Task prompt:
Would you repeat the entries below exactly and omit the pictures?

Start of Block

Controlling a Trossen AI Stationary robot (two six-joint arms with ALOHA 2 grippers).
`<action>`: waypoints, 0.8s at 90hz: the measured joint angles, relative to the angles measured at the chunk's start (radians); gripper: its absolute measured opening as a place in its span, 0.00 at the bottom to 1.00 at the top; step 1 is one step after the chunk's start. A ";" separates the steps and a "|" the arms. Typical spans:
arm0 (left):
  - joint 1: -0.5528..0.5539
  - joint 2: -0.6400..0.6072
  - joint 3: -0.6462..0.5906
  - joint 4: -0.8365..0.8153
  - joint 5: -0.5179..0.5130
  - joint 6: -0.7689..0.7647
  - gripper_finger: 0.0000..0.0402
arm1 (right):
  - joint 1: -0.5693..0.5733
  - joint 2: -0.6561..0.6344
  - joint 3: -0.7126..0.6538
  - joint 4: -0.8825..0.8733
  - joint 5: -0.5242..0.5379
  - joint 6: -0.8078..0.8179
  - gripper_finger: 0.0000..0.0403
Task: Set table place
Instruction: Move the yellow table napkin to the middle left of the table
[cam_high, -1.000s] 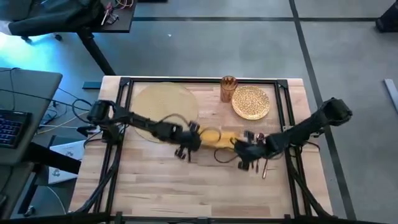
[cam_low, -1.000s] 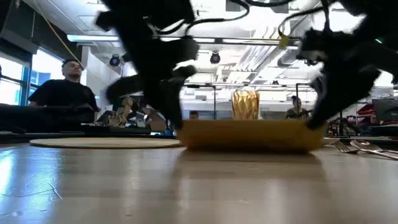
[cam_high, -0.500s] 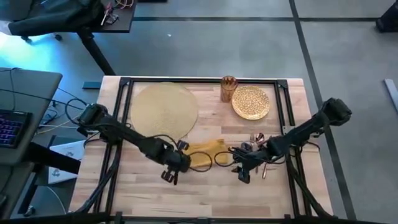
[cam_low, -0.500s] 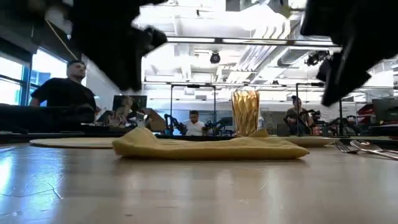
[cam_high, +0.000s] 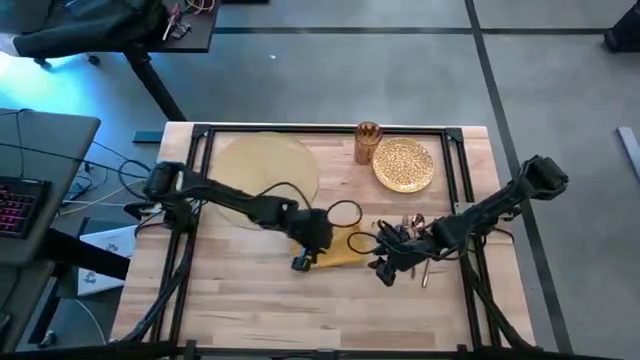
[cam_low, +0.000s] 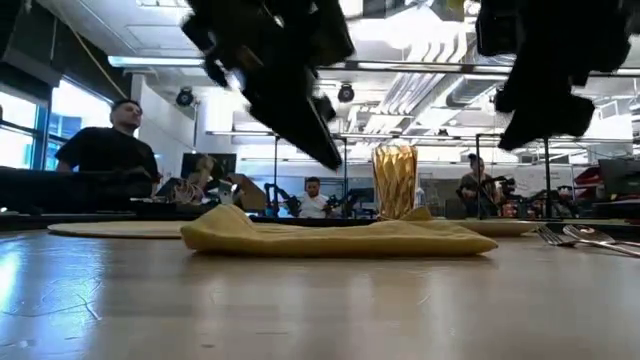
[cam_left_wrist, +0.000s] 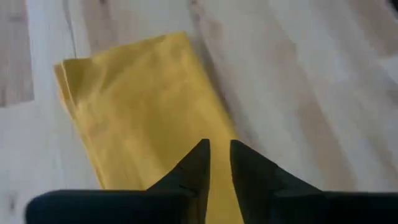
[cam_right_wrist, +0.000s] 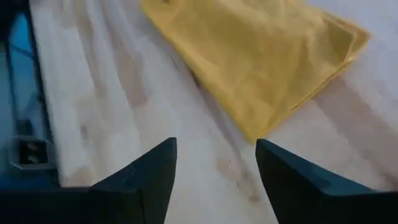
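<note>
Butcher-block planks of the table (cam_high: 240, 300) fill my overhead feed, and the round woven placemat (cam_high: 262, 172) lies flat toward its far-left part, too round to point anywhere, well apart from both sets of fingers. Using the folded yellow napkin (cam_high: 336, 252) as my landmark, the placemat sits beyond it to the left; my left gripper (cam_high: 304, 258) hovers over the napkin's left end, fingers nearly shut on nothing, its arm stretched low across the placemat's near edge. My right gripper (cam_high: 380, 270) hangs just right of the napkin, fingers spread wide and empty, with its arm reaching in from the table's right edge.
</note>
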 joint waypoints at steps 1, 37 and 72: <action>0.002 0.009 0.000 0.008 0.000 0.000 0.07 | 0.003 0.000 0.004 0.000 0.002 0.010 0.47; -0.002 0.143 -0.027 0.019 -0.086 -0.633 0.00 | 0.102 -0.001 0.128 -0.028 0.134 0.203 0.36; -0.411 -0.047 -0.344 0.022 -0.376 -1.670 0.00 | 0.084 0.001 0.232 -0.032 0.239 0.206 0.34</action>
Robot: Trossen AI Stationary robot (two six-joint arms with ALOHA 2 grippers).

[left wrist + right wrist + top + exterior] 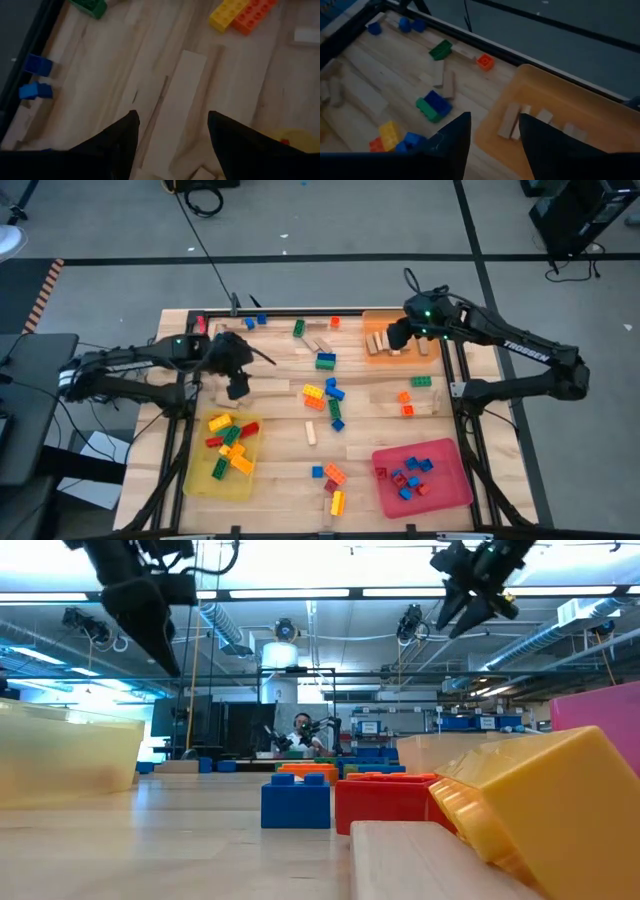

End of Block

Answer for this exercise:
Controlling a Trossen AI Stationary robot (two six-joint arms with ALOHA 2 grippers).
`<action>`: waypoints, 0.8s at 90hz: the measured joint angles, relative to the angles measured at the chunk's start (radians); gripper: its absolute measured opening as a place in its span, 0.00 at the bottom to 1.00 at the top; step 1 is one step after the chunk's start. A ";" separates the steps and a "|" the arms. Typical spans:
arm0 (left):
  - joint 1: -0.5528..0.5539
  - joint 2: -0.6400..0.6072
  - joint 3: -0.6462..0.5906
  - joint 4: -0.8365..0.8153
  - joint 5: -0.5179..0.5130
  - joint 6: -0.7689..0.7647
  - gripper_finger: 0.0000..0.0402
arm1 (right):
  - joint 1: -0.5693..0.5733
  - joint 2: -0.6561..0.6344
  - joint 3: -0.7126..0.6538
  - joint 4: -0.8825..0.8733
  - joint 5: -0.5242..0.5379
  - joint 6: -0.8078..0.8179
  - gripper_finger: 0.0000..0.0403
Task: Set table place
Instruction: Move the yellow table napkin to the middle left of the table
[cam_high, -1.000s] 
[cam_low, -1.000s] 
[cam_high, -0.500s] 
[cam_low, -0.500s] 
[cam_high, +0.000s] 
[cam_low, +0.000s] 
[cam_left_wrist, +0.000s] 
[cam_right_wrist, +0.000s] 
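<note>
Butcher-block planks of the table (cam_high: 240, 300) fill my overhead feed, and the round woven placemat (cam_high: 262, 172) lies flat toward its far-left part, too round to point anywhere, well apart from both sets of fingers. Using the folded yellow napkin (cam_high: 336, 252) as my landmark, the placemat sits beyond it to the left; my left gripper (cam_high: 304, 258) hovers over the napkin's left end, fingers nearly shut on nothing, its arm stretched low across the placemat's near edge. My right gripper (cam_high: 380, 270) hangs just right of the napkin, fingers spread wide and empty, with its arm reaching in from the table's right edge.
</note>
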 joint waypoints at steps 1, 37 and 72: <action>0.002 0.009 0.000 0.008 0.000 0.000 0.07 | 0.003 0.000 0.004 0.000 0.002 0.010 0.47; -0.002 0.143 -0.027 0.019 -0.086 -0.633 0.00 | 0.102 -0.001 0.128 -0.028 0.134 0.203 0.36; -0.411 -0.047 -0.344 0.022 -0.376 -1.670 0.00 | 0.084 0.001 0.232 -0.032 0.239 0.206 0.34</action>
Robot: Trossen AI Stationary robot (two six-joint arms with ALOHA 2 grippers).

[left wrist + right wrist + top + exterior] 

Nothing else remains for this exercise.